> Dataset extract
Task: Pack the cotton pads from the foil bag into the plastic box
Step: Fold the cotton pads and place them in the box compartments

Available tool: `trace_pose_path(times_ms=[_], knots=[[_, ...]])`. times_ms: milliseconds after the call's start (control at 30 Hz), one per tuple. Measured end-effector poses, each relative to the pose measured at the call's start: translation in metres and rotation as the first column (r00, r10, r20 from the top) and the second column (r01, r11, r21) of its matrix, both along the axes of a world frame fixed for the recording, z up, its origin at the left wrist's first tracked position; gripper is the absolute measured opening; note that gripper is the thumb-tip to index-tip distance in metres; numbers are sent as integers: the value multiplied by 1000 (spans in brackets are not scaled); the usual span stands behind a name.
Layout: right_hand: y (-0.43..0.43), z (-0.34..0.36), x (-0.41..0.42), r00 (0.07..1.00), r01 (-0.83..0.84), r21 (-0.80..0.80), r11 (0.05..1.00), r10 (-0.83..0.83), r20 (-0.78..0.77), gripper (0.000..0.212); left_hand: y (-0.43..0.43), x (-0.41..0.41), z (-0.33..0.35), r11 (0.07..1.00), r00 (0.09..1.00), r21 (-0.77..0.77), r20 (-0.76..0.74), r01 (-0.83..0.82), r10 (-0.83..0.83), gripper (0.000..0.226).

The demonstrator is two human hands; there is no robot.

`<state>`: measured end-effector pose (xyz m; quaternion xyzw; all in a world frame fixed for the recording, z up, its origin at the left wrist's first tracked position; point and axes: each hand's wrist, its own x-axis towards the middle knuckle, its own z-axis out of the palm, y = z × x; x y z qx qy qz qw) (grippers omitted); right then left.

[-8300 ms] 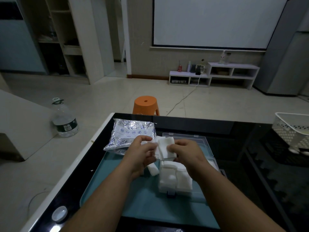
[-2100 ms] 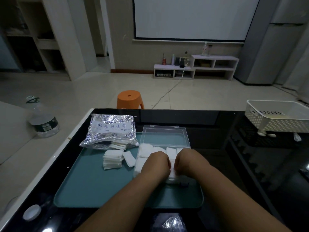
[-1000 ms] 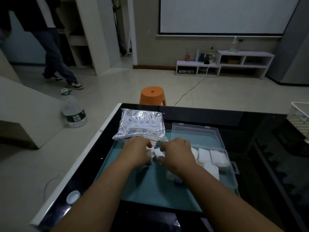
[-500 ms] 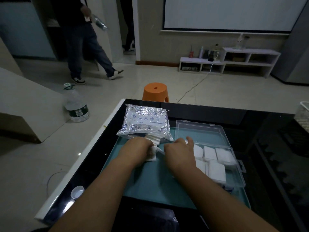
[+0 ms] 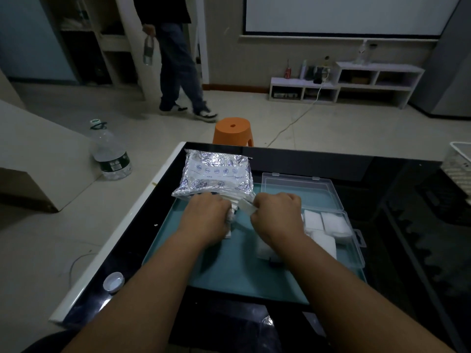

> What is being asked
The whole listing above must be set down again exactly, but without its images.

> Result of the task
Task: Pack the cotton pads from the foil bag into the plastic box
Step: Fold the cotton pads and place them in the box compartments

Available tool: `trace_pose_path(times_ms=[_], knots=[[_, ...]])`. times_ms: milliseconds after the call's start (control at 30 Hz), one per tuple. Measured end-effector poses, each relative to the pose measured at the call's start: translation in metres and rotation as the first column (r00, r10, r20 from the top) and the second column (r01, r11, r21) of its matrix, both along the axes of a world frame fixed for the recording, z up, its origin at the left wrist's first tracked position; gripper is the absolute measured opening; note that gripper is the thumb-tip to index-tip distance in metres; numbers are sent as integers: the value multiplied by 1000 (spans in brackets are not scaled); the usual span stands behind a name.
Layout: right_hand: y (-0.43..0.43), z (-0.34..0.36), x (-0.41..0.42), r00 (0.07..1.00), r01 (-0.83..0.84), r21 (-0.80..0.80), r11 (0.05..1.00), r10 (-0.83..0.83), r20 (-0.78..0.77), gripper (0.000..0.212); left_hand: y (-0.43..0.43), x (-0.41..0.41), z (-0.33..0.35), r11 (0.07..1.00), r00 (0.09..1.00), r21 (-0.77..0.77), r20 (-0.76..0.74), r01 (-0.83..0.82), r10 (-0.83..0.83), gripper (0.000..0.226).

The demonstrator is two human hands; there is no robot.

`<state>`: measured end-effector pose (xyz m; quaternion xyzw; all in a world frame fixed for the recording, z up, its origin at the left wrist's first tracked position; point and axes: each hand's wrist, its own x-axis towards the middle knuckle, its own z-axis out of the palm, y = z × x; x y z qx qy qz qw) (grippers omitted); right then left.

[-8300 ms] 
[-2100 ms] 
[-1000 ms] 
[-500 ms] 
[+0 ms] 

No part of the exercise remains open.